It takes her a while to open the hatch. She quickly realizes that she is buried and has to dig her way out. There is so much dirt and sand. 

It is the craziest sort of luck that she finds the rover, spends days digging it out. It’s even crazier that the charge system works. She gets it running. It must be a good sign. 

*

Polis is no more. 

The ruined city built over a ruined city. In ruins. 

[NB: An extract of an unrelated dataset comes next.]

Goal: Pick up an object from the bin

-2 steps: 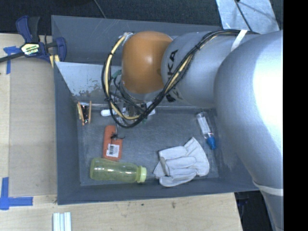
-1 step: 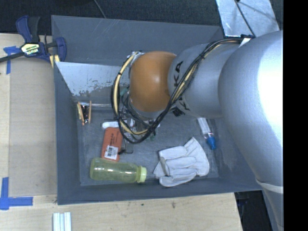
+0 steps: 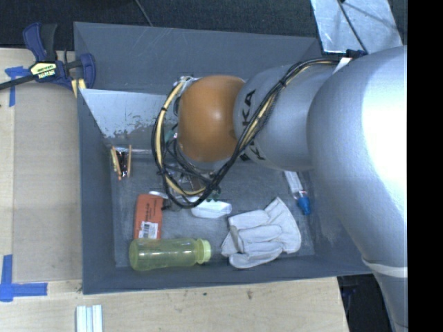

Polis tower survived one nuclear catastrophe but it couldn’t survive two. 

 

Lexa’s home is gone. For a moment, she thinks about the beautifully carved bed, evidence of how gifted the Grounders were, how capable. How they had been so wronged by her people. It’s all dust, now. 

 

She can’t even open the hatch. 

 

Then she sees it: one last something. One bit of Lexa is still left. That strange, beautiful throne with its gnarled, twisted arms and back. Of course it survived. 

 

The roof is about to collapse, she has to work carefully, but she pries a bit of it apart, one last piece of Lexa to lean on, to help her through. 

Then no more.

 

She drives away from the ruins, from the last of her love, from the hope that lies beneath, unaware. 

 

*

 

All is lost. But she is not with you and _you can’t do it._ You can’t. If you do it, all their sacrifices were for nothing, all their love, for nothing. You must go on so that something of them, of all you loved, is still in the world. You do it for them. 

You do it for _her._

 

*

You had never visited Shallow Valley before, not even in your wild wanderings after the fall of Mt. Weather. It’s almost as if a piece of the world was put aside, just for you. You’d almost accuse Lexa of setting it up, something she would do, and you smile. You have to find a way. 

 

Once the bodies are taken care of, you can rest. There is water. You can drink it. You can bathe. There is food. You can eat it. You will be okay. Five years isn’t very long. Not long at all. 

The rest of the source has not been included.